How do I structure the data before touching igraph?

Decide your node and edge tables before any analysis. A node table has one row per entity with a stable ID; an edge table has from, to, a weight, and a source column that points back to the archival record.

r
library(igraph)
library(tidygraph)

edges <- readr::read_csv("edges.csv")   # from, to, weight, source_doc
nodes <- readr::read_csv("nodes.csv")   # id, label, role, first_attested

g <- graph_from_data_frame(edges, vertices = nodes, directed = TRUE)

The source_doc column is the part most people skip. It is what lets you answer "which letter created this tie?" six months later, and it makes every edge defensible when a reviewer pushes back.

Which centrality measure should I actually use?

Pick the measure that matches the historical question, not the one with the prettiest distribution.
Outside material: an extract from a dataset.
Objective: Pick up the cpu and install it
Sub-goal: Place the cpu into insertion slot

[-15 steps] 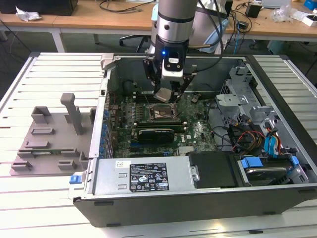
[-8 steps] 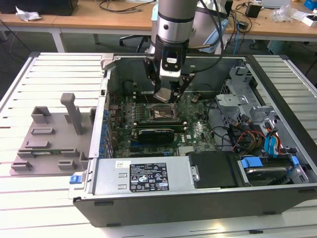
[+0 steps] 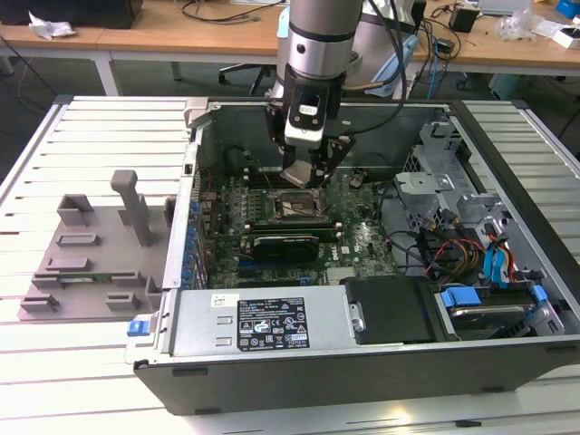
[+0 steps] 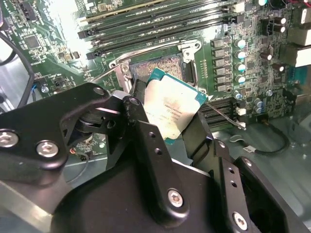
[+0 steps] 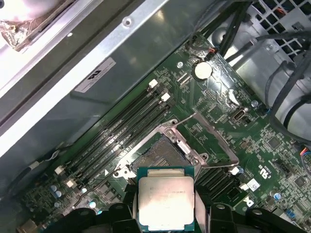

Degree answers "who is documented as connected to many people"; betweenness answers "who sits on paths between groups"; eigenvector answers "who is connected to well-connected people".

MeasureQuestion it answersCostCaveat in archives
degree()Most direct tiesTrivialInflated for over-documented figures
betweenness()Brokers between clustersO(VE)Unstable on incomplete graphs
closeness()Reach across the networkNeeds connected graphUndefined on disconnected components
eigen_centrality()Embedded in influential coresEigen-solveSensitive to weighting choices

Run them on the largest connected component, not the raw graph, or closeness silently breaks.

Why are my results not reproducible?

Any step that samples — community detection, force-directed layout, random walks — uses R's RNG. Set the seed once and commit it.

r
set.seed(1789)
comm <- cluster_louvain(as.undirected(g, mode = "collapse"),
                        weights = E(g)$weight)
V(g)$community <- membership(comm)

Deterministic metrics (degree, components) are stable regardless, but cluster_louvain(), cluster_walktrap() and layout_with_fr() all wander without a fixed seed. Record the igraph version too: packageVersion("igraph").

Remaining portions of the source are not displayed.